The State Russian Museum in St Petersburg holds the largest collection of Russian art in the world. Spread out over five palaces, including Michailovsky, Stroganov and the Summer Palace of Peter the Great, its exhibitions range from medieval icons to contemporary art. There are many gems amongst this myriad of artworks, though some of my personal favourites are from the turn of the 20th century. Influenced by Russian traditions and modern Western art, Russian artists from Arkhip Kuindzhi and Valentin Serov to Zinaida Serebryakova created their own trajectories.
In the late 19th and early 20th centuries, many Russian artists travelled to Italy and France, especially to the Cote d’Azur and Paris. There they inevitably came across Impressionist and later Expressionist art. Private galleries, such as Ivan Morozov’s and Stepan Shchukin’s, held extensive collections of Western European art, including works by Paul Cézanne and Henri Matisse. Cézanne became particularly popular among the group of artist known as the Knave of Diamonds who developed the specific style of ‘Cézannism’. Simultaneous to the penetration of European modernist traditions, a neoclassicism of explicitly Russian subjects gained interest amongst the artists. Scenery from Russian history, fairy-tales and legends were reconstructed in exaggerated, impressionistic terms. Combining the language of modernism with traditionally Russian scenes the artists created a unique moment of cultural transformation when varying styles existed side by side.
Here are a few examples of the works from the State Russian Museum collection reflecting the diversity of artistic expressions in the period:
Mikhail Nestrov, The Great Taking of the Veil, 1898.
This grand oil painting by Mikhail Nestrov shows a traditionally historical, explicitly Russian and deeply orthodox Christian narrative.
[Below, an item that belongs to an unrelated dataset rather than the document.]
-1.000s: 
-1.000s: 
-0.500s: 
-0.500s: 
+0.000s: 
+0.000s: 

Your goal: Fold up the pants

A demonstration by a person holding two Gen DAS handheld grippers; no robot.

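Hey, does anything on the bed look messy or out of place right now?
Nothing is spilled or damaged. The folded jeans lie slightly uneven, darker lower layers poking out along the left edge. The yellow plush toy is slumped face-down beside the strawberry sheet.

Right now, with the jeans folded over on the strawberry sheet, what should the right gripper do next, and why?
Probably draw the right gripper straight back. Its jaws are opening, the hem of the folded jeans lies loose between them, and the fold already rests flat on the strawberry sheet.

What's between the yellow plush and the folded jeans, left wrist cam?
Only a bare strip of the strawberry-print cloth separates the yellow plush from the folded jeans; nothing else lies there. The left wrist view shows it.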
The neoclassical scenery, at first sight so close to the old schools of painting, is particular to its time both in execution and in the renewed interest of representation of ‘Russian’ culture.Inspired by Pavel Melnikov-Pechersky’s novels, it depicts an Old Believers’ processions of nuns accompanying a novice to her taking of the veil. The solemn expressions of the women in clothes matte black as velvet is contrasted by the two light blue shining veils, and an oversimplified background that reminds us of those painted by Spanish and French painters of the early 20th century.
Valentin Serov, Ida Rubinstein, 1910.
This incredible painting by Valentin Serov is the iconic work of Russian Art Nouveau. With its Modigliani-esque figure, the Russian ballerina Ida Rubinstein — famous all over Europe for her performances in Sergei Diaghilev’s Ballets Russes— draws the viewer’s attention with her fierceness and sensuality. In an interplay between the two-dimensional and the three-dimensional, she seems to be ready to walk off the bed and out of the painting. With varying level of details Serov places Rubinstein at a crossing point between the real and the surreal, at once in the world of the viewer and his own artistic imagination.
Arkhip Kuindzhi, Moonlit Night on the Dnieper, 1880.
At first sight a classic neo-romantic landscape, Kuindzhi’s view of the Dnieper River is painted with a fluorescent paint that makes the moonlit river and sky shine in a dimly lit room. Painted in 1880, it is a forerunner to the colour experiments of the 1930s and 40s that continue to this day. The play of light and darkness, although of interest to artists for centuries, is exaggerated to create the atmosphere that is at once foreboding, beautiful and as mesmerising as walks under the moonlight can be.
Pyotr Konchalovsky, Tray and Vegetables, 1910.
Pyotr Konchalovsky was member of Knave of Diamonds group that took their inspiration from Cézanne. This still life is perhaps the perfect example of Cézanne’s influence evident in the colours, expressionist style, and the positioning of the objects as if they are in the constant movement. However, the objects depicted are traditionally Russian and the composition is almost directly taken from signboards of the time. By deploying an expressionist technique to create a still life that speaks of simple meals of his country, Konchalovsky establishes a dialogue between Western modernity and Slavic traditions.
Zinaida Serebryakova, Bath House, 1913.
Last but not least, one of my favourite paintings of all times is Zinaida Serebryakova’s Bath House. Painted in warm colours the female bodies are both desexualised and beautiful, reflect the warmth and homeliness of the bath. Seeing the painting in person gives you the impression of being close to the fire and evokes a simple and joyous feeling of the celebration of life. Serebryakova shifts from very realistic representation of women at the front to the more simplified depictions of figures in the background creating the space that is at once flat and has an incredible perspective of depth. It is not just a painting of the bath house, it is the reflection of what being in a bath feels like which in my view makes it one of her best works.